ぐし縫いとは何?ぐし縫いのやり方と並縫いとの違い

ぐし縫いとは何?ぐし縫いのやり方と並縫いとの違い

お裁縫の本を見ていると手縫いの説明の中で「ぐし縫い」と表記されていることがあります。

このぐし縫いですが、著者によって意味が曖昧になってきているような気がします。

(ネットでもどうも誤解されている方を見かけます)

元々は、和裁から発した用語だとは思うのですが・・・

今日はぐし縫いについてご紹介します。




和裁のぐし縫いとは

黒留袖などの着物のお仕立てを依頼するとき「ぐし縫いはどうされますか?」と聞かれることがあります。

 

この時のぐし縫いとは、ぐししつけ(ぐしびつけ)の事を指します。

袖口や衿下などに施される白糸の飾りしつけです。(画像の白い- – – – – – – – – – です。)

着物のぐし縫い

 

ぐししつけは、格式の高い着物には付けるもので、普通の長いしつけとは違い決して外してはいけない物と教わってきました。白い糸の為、実際知らずに外す方も見えるようです。

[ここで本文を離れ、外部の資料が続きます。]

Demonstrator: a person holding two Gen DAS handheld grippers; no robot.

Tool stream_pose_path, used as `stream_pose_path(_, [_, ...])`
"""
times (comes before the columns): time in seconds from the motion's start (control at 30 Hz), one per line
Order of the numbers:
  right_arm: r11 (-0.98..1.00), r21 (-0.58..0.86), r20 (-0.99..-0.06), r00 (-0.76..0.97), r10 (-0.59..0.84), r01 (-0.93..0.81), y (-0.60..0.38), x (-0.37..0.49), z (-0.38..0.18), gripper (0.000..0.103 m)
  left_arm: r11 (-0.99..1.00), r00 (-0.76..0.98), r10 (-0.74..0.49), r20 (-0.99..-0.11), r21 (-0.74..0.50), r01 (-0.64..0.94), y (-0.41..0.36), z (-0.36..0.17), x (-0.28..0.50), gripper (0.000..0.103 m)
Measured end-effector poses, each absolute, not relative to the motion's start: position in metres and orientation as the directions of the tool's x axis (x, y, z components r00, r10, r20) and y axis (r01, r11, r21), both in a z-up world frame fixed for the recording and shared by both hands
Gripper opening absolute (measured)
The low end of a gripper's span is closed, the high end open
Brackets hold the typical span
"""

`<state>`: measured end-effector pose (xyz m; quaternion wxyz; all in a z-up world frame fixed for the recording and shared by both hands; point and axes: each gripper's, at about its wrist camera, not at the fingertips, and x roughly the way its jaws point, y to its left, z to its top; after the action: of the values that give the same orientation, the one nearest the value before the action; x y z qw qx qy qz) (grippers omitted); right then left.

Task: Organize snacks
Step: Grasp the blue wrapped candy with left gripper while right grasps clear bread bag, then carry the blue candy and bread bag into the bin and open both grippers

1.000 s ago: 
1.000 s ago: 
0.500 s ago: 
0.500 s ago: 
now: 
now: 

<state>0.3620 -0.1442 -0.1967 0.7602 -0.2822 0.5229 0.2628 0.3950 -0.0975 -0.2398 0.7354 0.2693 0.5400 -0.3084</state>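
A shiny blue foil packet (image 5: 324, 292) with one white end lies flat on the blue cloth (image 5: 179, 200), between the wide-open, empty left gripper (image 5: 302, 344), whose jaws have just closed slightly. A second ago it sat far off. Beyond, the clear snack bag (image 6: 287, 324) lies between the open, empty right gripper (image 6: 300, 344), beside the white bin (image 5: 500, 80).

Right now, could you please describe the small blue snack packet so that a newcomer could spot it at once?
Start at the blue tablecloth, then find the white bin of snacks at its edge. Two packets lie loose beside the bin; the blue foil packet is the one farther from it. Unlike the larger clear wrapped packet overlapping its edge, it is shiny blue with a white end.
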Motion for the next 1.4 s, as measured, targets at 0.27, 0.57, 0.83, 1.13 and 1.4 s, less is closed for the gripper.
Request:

(ただ最近になって、地方によっては元々付けないところもあると知りました)

 

解りやすい為、ぐししつけの例を挙げましたが、このように表裏均等に縫う事をぐし縫いと呼び、和裁では基本の運針となります。

和裁士の方は、50㎝近くを一気に縫い上げます。

 

洋裁のぐし縫いとは

家庭科では表裏を均等に縫う事を並縫い(なみぬい・波縫いとも表記されます)と習ったと思います。

縫い目は和裁のぐし縫いと同じです。

 

記事をあげるのに際し、念のため辞書も確認しましたが、和裁・洋裁に限らず、並縫いとぐし縫いは同じものと考えて良いかと思います。

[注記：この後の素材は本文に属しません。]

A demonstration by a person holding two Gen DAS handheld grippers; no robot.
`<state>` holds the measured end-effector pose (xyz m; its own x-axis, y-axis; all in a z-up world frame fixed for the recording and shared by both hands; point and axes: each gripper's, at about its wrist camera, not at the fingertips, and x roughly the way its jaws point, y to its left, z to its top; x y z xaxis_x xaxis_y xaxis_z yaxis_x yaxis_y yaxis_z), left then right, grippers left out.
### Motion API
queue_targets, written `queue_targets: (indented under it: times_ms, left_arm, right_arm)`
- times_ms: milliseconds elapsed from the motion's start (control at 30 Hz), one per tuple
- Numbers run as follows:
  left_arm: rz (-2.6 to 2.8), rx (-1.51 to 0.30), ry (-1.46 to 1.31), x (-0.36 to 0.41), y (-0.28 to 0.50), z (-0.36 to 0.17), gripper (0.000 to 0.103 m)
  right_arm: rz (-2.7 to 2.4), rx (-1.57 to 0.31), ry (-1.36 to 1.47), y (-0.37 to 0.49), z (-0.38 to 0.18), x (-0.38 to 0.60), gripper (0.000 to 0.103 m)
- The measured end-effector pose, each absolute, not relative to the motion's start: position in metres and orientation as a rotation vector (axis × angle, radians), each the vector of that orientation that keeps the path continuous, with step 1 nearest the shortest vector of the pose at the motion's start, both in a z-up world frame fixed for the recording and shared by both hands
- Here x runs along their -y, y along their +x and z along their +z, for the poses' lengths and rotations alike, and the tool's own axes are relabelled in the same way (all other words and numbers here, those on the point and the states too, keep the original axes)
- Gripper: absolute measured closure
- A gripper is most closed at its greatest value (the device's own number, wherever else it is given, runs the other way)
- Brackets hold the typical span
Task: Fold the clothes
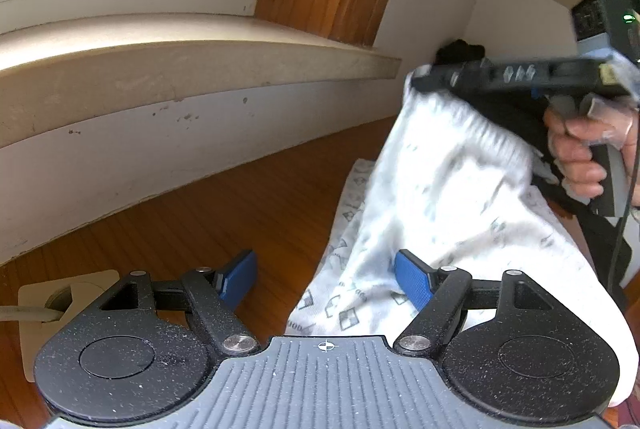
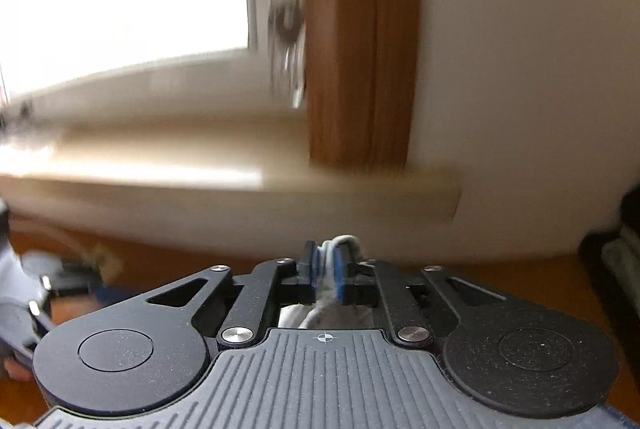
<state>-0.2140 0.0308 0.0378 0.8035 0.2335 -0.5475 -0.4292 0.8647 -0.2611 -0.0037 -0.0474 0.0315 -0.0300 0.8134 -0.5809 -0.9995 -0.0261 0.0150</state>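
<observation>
So far we've only lifted the white garment: right tool pinches its edge at twelve o'clock, left tool spread; folding remains.

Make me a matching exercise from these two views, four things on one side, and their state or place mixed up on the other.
Things:
1. left gripper
2. right gripper
3. white printed garment
4. wall socket

States or places:
A. pinched at one edge and lifted, the rest trailing onto the wooden surface
B. jaws wide apart, nothing between them
C. low on the left, a cable plugged in
D. blue pads closed on a bunch of white fabric

Pairs: 1-B, 2-D, 3-A, 4-C
</observation>
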Motion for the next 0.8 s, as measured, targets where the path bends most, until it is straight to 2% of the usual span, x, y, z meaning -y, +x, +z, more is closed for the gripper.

但し、並縫いとぐし縫いとを明確に分けて定義されている方も見えます。

 

ソーイング最大手のクロバーによると下記のように説明されております。
【並縫いとは】
2枚の布を表裏同じ針目(約3㎜)で真っ直ぐ縫ったもの。

【ぐし縫いとは】
並縫いと同じ縫い方で、細かい針目(約2㎜)で縫ったもの。

ぐし縫い、並縫い 違い

出典 クロバー

このあたりの定義や経緯は私も良く解らないのですが、ソーイング本にぐし縫いとあったら作者は細かい針目で縫う事を想定しているのかも知れませんね。

 

尚、ぐし縫いにせよ、並縫いにせよ、糸を引っ張り布を寄せるとギャザーがよります。

このような表現から、ギャザーを寄せる事をぐし縫いと呼んだり、2枚の布で縫う場合は「並縫い」、1枚の布で縫う場合は「ぐし縫い」と思っている方も見えるようですが、これらは誤解だと思います。